Please take the records that follow and repeat exactly the lines starting with the line with "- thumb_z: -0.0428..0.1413" and going on through the line with "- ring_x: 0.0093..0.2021".

+ + + +

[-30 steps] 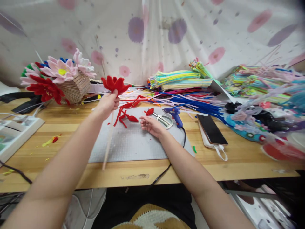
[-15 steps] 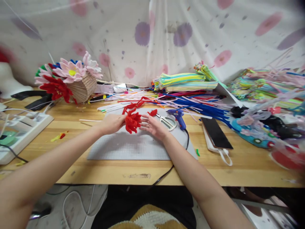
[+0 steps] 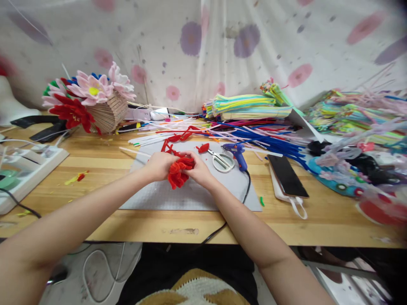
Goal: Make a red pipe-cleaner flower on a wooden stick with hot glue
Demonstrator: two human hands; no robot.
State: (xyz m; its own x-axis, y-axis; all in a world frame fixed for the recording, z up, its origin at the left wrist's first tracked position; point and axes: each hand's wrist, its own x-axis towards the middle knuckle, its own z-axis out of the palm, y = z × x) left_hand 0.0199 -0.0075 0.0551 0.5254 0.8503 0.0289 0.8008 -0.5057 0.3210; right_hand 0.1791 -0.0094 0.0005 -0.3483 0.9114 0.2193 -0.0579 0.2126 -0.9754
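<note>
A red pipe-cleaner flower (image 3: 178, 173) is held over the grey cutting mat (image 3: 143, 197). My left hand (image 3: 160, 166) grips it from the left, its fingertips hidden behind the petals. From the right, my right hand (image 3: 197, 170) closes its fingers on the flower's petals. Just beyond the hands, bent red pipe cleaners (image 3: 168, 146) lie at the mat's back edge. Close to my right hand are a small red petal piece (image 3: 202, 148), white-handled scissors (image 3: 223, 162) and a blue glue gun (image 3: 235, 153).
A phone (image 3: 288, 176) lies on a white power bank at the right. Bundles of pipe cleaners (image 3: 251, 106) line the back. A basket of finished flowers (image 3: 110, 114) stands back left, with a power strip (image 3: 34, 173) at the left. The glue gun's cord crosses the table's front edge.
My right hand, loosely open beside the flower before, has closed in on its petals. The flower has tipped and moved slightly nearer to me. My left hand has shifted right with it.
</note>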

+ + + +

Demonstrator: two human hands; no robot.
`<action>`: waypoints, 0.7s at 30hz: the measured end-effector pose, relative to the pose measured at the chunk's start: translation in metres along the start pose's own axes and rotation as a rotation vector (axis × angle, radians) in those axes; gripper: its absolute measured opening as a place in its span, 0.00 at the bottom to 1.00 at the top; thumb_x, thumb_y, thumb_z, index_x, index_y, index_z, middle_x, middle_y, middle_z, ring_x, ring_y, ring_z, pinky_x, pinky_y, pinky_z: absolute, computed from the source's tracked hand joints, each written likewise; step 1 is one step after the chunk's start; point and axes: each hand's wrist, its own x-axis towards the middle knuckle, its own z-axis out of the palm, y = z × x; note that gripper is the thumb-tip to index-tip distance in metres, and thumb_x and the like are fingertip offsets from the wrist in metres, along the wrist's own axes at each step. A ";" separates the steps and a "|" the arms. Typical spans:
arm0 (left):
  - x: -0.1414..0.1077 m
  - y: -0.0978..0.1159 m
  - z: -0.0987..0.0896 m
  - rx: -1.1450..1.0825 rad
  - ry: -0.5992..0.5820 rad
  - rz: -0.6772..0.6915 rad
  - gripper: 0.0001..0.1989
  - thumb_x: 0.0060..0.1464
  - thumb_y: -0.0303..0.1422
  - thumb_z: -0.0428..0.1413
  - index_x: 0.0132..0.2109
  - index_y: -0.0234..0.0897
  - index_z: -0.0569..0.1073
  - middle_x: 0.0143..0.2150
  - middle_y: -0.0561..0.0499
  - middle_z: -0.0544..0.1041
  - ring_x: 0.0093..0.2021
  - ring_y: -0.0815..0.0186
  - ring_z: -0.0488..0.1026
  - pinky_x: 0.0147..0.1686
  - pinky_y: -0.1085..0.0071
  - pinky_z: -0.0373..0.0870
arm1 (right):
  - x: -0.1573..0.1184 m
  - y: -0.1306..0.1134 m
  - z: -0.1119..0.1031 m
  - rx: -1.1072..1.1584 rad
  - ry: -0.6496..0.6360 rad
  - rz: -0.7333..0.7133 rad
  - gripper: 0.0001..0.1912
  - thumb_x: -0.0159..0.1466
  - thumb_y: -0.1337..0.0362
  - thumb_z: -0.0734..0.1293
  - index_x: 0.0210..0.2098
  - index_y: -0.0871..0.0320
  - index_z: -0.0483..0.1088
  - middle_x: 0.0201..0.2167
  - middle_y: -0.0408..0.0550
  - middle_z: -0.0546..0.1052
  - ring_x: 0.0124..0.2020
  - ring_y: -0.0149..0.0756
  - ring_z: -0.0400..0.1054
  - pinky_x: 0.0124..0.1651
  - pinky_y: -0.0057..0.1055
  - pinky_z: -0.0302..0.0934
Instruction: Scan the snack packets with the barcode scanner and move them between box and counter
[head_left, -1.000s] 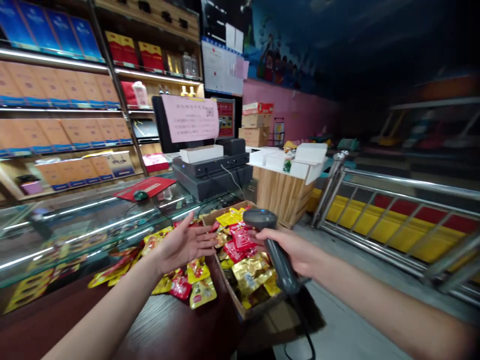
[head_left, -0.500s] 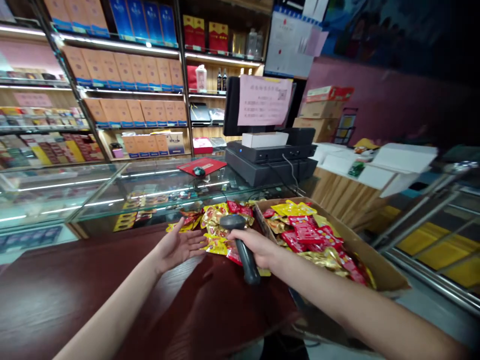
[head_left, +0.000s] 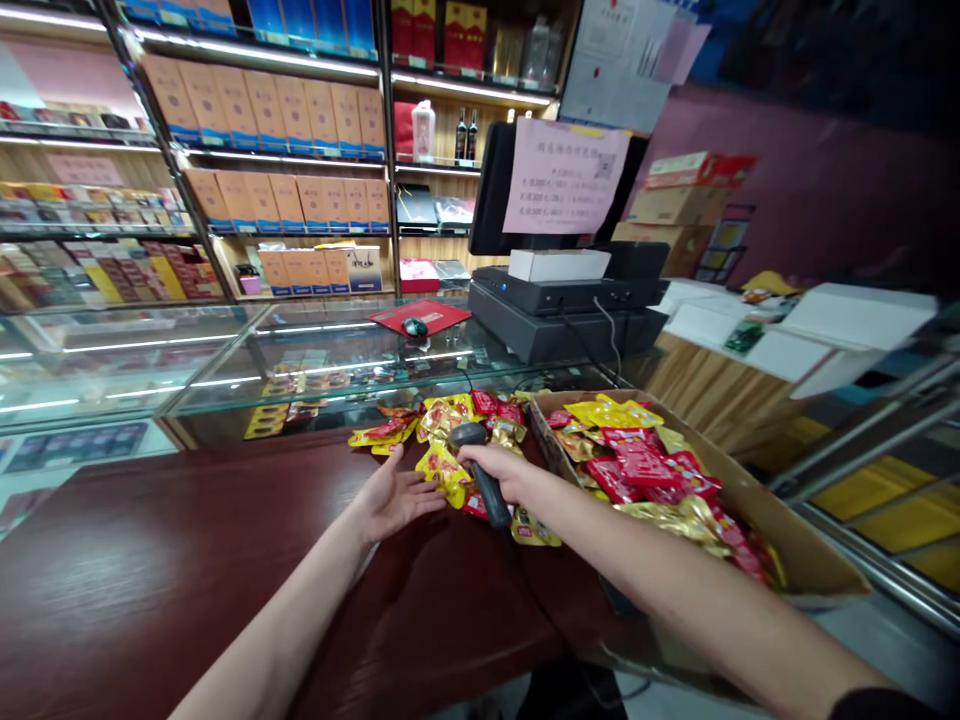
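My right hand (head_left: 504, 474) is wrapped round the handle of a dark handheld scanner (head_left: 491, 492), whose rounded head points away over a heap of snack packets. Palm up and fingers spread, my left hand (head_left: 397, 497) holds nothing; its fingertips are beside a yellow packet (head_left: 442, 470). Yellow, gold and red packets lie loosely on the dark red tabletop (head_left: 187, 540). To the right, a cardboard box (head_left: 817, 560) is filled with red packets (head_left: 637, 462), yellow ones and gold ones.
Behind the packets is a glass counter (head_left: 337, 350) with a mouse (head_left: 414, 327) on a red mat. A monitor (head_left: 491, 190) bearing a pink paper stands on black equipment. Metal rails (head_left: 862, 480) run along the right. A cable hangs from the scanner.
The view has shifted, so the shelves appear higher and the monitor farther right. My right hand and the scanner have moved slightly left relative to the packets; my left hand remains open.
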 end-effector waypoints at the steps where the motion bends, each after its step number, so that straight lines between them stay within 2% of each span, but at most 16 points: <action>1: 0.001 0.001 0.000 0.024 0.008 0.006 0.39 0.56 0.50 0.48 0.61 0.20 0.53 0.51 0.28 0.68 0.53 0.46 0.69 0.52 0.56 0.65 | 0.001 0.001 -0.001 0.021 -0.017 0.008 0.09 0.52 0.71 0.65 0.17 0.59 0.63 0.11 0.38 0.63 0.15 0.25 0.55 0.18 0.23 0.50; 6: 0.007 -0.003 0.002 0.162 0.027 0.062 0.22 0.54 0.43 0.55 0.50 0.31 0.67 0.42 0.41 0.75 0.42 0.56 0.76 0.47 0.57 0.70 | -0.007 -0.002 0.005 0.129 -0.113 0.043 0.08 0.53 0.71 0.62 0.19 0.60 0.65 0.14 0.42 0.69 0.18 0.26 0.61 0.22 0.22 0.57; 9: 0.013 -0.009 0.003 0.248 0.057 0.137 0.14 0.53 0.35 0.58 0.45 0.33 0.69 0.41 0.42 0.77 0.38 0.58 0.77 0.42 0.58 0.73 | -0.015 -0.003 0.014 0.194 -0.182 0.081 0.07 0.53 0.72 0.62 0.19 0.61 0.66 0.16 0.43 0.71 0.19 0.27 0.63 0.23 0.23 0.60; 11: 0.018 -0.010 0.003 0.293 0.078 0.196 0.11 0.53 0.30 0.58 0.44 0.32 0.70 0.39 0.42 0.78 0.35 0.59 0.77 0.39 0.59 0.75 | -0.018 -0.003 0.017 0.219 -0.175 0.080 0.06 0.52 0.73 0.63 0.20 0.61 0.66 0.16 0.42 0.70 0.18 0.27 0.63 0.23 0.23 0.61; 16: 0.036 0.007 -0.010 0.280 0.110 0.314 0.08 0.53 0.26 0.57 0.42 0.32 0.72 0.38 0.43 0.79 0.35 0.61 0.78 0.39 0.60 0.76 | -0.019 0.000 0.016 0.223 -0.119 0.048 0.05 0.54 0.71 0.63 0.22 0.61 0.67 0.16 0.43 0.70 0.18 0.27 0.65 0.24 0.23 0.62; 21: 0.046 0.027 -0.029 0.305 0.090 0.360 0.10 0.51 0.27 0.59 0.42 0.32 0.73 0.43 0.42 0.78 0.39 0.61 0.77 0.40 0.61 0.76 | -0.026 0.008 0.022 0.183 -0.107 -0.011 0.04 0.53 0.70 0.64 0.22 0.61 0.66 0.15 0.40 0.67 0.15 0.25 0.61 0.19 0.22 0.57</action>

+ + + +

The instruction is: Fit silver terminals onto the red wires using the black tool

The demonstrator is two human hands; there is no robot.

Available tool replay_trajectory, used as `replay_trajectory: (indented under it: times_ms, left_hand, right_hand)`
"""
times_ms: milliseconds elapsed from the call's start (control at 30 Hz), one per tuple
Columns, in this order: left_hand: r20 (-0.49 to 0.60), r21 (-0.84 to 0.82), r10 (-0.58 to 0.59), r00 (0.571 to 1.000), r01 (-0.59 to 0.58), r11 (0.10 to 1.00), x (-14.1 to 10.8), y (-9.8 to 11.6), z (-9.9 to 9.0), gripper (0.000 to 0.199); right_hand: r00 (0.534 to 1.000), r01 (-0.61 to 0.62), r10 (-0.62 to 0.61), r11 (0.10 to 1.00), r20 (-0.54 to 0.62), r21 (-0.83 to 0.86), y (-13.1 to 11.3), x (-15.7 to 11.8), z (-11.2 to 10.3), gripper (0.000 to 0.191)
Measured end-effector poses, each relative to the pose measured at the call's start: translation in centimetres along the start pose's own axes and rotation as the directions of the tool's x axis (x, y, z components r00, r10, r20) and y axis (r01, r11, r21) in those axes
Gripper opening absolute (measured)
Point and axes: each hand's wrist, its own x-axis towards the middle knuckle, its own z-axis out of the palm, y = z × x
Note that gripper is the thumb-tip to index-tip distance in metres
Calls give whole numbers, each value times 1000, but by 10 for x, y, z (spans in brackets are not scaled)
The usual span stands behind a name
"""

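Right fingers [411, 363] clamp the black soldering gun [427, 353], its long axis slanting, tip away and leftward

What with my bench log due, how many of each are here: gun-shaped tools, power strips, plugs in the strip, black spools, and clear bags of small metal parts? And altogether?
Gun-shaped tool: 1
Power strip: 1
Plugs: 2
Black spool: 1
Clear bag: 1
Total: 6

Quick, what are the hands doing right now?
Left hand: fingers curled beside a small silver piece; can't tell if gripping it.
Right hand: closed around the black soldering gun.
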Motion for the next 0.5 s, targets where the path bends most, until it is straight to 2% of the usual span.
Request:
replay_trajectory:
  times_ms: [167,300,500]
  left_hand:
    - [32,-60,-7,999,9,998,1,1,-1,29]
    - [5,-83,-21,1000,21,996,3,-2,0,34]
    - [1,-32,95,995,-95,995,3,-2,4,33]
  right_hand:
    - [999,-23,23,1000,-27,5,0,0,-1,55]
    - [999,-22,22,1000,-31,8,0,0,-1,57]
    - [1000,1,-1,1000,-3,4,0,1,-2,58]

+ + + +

Exercise answer
  - thumb_z: -0.0428..0.1413
  - index_x: 0.0132..0.2109
  - index_y: -0.0234..0.0897
  - index_z: -0.0569..0.1073
  - middle_x: 0.0143..0.2150
  - middle_y: -0.0561..0.0499
  - middle_z: -0.0544..0.1041
  - ring_x: 0.0093..0.2021

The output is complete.